◆ The task ◆
Word-for-word transcription: reproduce all of the data, but not the pictures.
*** Begin section ***
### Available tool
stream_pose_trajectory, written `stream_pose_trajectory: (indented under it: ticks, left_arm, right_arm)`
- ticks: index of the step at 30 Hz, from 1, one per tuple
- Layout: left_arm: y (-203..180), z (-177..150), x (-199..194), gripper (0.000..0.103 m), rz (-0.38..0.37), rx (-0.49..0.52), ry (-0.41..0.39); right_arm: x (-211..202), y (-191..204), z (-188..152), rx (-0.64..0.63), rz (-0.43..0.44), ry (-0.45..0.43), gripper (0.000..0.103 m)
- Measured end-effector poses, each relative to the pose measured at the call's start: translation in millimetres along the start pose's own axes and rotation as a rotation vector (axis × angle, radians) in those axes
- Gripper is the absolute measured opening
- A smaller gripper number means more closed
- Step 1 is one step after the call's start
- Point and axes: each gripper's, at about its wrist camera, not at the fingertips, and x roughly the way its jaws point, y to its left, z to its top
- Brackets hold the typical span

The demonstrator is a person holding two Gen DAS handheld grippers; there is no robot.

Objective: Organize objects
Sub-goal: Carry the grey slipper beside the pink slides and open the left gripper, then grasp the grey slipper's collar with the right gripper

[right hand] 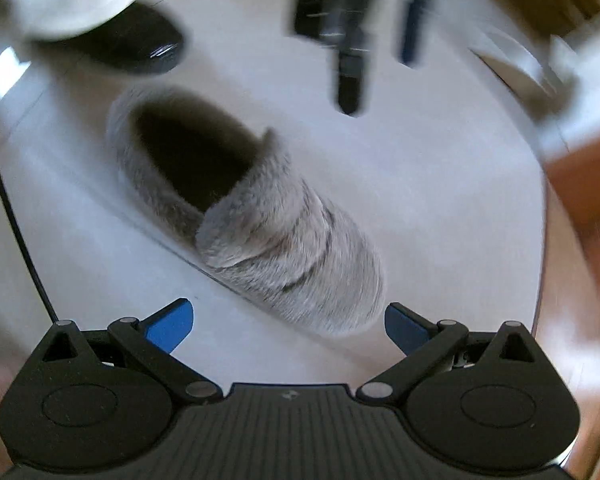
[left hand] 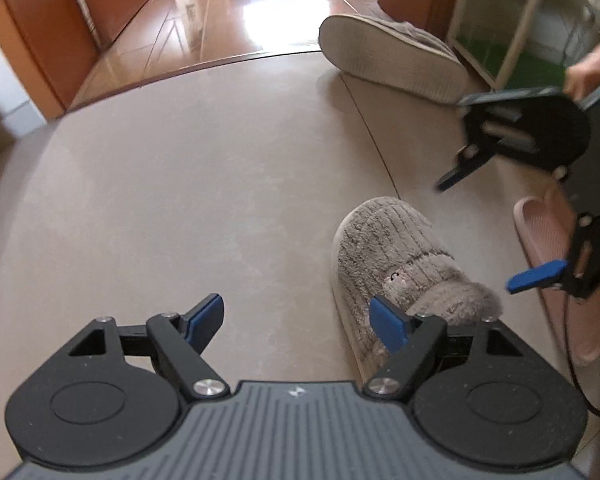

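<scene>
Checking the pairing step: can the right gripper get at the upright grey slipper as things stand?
Probably yes. The right gripper has open, empty jaws, and the grey slipper lies just beyond them on bare floor, with nothing between.

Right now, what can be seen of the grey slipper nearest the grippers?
The grey slipper is fluffy, ribbed plush with a furry collar, a pale sole edge and a small stitched face. It sits upright on the pale floor, opening empty. No gripper holds it; a pink slipper lies nearby.

Grey ribbed fuzzy slipper (left hand: 396, 264); pink slipper (left hand: 548, 240); blue-tipped black left tongs (left hand: 300, 320).
</scene>
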Motion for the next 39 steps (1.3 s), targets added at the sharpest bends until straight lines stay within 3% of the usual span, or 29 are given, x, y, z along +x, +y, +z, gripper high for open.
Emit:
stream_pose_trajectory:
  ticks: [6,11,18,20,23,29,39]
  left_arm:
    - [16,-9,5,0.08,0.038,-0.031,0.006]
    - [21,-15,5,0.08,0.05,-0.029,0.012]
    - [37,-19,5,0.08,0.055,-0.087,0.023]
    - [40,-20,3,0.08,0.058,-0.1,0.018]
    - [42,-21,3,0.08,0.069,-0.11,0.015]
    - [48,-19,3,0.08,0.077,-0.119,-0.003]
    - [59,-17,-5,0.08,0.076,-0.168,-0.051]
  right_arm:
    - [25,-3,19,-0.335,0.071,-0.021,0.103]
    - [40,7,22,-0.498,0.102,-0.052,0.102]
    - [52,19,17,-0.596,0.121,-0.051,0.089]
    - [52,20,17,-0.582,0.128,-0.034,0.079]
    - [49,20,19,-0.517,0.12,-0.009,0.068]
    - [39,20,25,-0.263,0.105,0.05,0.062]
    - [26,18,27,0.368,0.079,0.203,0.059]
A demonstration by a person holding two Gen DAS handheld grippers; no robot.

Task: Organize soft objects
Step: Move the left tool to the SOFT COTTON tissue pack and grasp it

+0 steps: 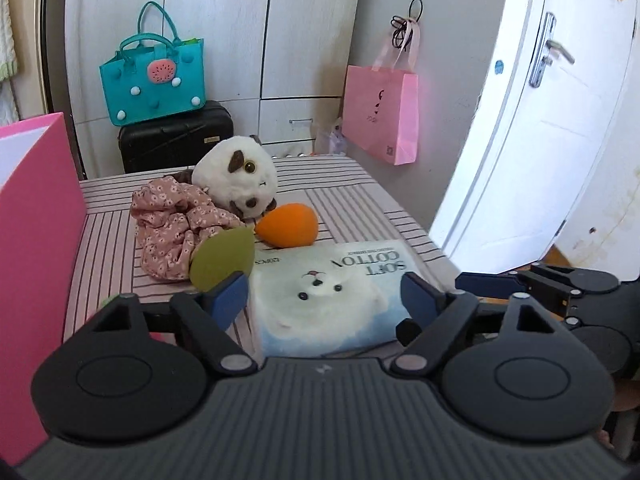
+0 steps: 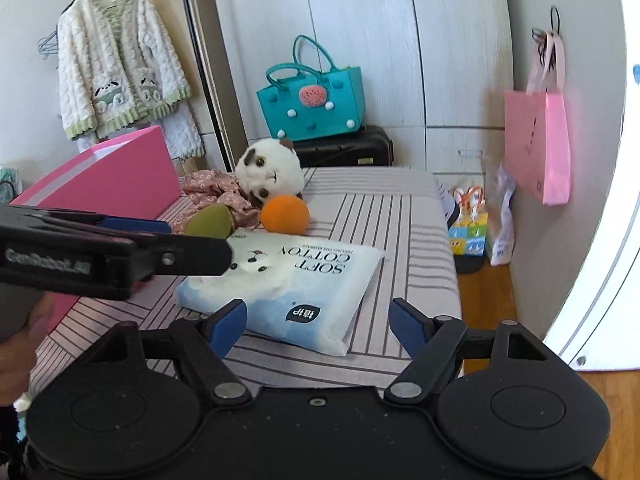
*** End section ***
◆ Reply to the task ◆
### Available tool
stream_pose_trajectory, written `stream_pose_trajectory: (indented under it: ticks, left_arm, right_arm)`
- ticks: index of the step at 30 Hz, from 1, one per tuple
- Layout: left_arm: y (-203..180), z (-177..150), x (-199..194), gripper (0.000..0.103 m), rz (-0.38..0.37), rx (-0.49..0.52), ry (-0.41..0.39); right_arm: x (-211..202), y (-191..204), z (-188..152), rx (-0.64..0.63), rz (-0.43..0.44), ry (-0.45..0.43), gripper (0.000..0.103 m)
- Measured end-effector poses, each relative to the pose measured at the call's start: translation in millimetres along the start pose's own axes and rotation as a rotation vector (axis × angle, radians) in those axes
- Gripper is the absolute measured opening
- A smaller gripper number means more closed
- Step 1 is one step after the call's start
- Point and axes: each gripper's, at about its wrist camera, not at the fingertips, and x roughly the way its jaws point, y to its left, z to its top
- Brackets hold the typical span

The demonstrator is a person holding two Gen DAS handheld grippers; there is no robot.

Objective: Organize objects
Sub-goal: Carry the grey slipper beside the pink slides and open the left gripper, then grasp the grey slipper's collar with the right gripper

[right hand] 
[left hand] 

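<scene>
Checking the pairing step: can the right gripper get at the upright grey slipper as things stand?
Probably yes. The right gripper has open, empty jaws, and the grey slipper lies just beyond them on bare floor, with nothing between.

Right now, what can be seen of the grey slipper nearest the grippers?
The grey slipper is fluffy, ribbed plush with a furry collar, a pale sole edge and a small stitched face. It sits upright on the pale floor, opening empty. No gripper holds it; a pink slipper lies nearby.

Grey ribbed fuzzy slipper (left hand: 396, 264); pink slipper (left hand: 548, 240); blue-tipped black left tongs (left hand: 300, 320).
</scene>
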Motion for the next 39 steps (1.3 s), targets added at the sharpest bends until straight lines stay within 3% of the usual span, or 29 are given, x, y, z along +x, +y, +z, gripper high for open.
Emit:
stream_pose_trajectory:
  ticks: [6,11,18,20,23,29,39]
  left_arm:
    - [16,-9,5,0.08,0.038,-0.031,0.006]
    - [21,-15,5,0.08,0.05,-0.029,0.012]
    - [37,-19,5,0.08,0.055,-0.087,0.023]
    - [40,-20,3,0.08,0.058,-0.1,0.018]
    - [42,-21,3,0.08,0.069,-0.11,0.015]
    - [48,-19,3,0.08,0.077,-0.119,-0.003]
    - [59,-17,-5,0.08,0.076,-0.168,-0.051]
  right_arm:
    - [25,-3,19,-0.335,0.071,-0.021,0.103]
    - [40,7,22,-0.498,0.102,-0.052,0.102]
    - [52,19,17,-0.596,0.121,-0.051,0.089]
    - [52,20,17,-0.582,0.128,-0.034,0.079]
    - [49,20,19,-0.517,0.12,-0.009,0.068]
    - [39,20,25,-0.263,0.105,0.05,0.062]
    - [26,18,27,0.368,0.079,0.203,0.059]
A demonstration by a person holding two Gen DAS handheld grippers; no robot.

Task: Organize soft objects
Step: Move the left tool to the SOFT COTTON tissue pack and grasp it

+0 steps: 
+0 steps: 

That concludes the response.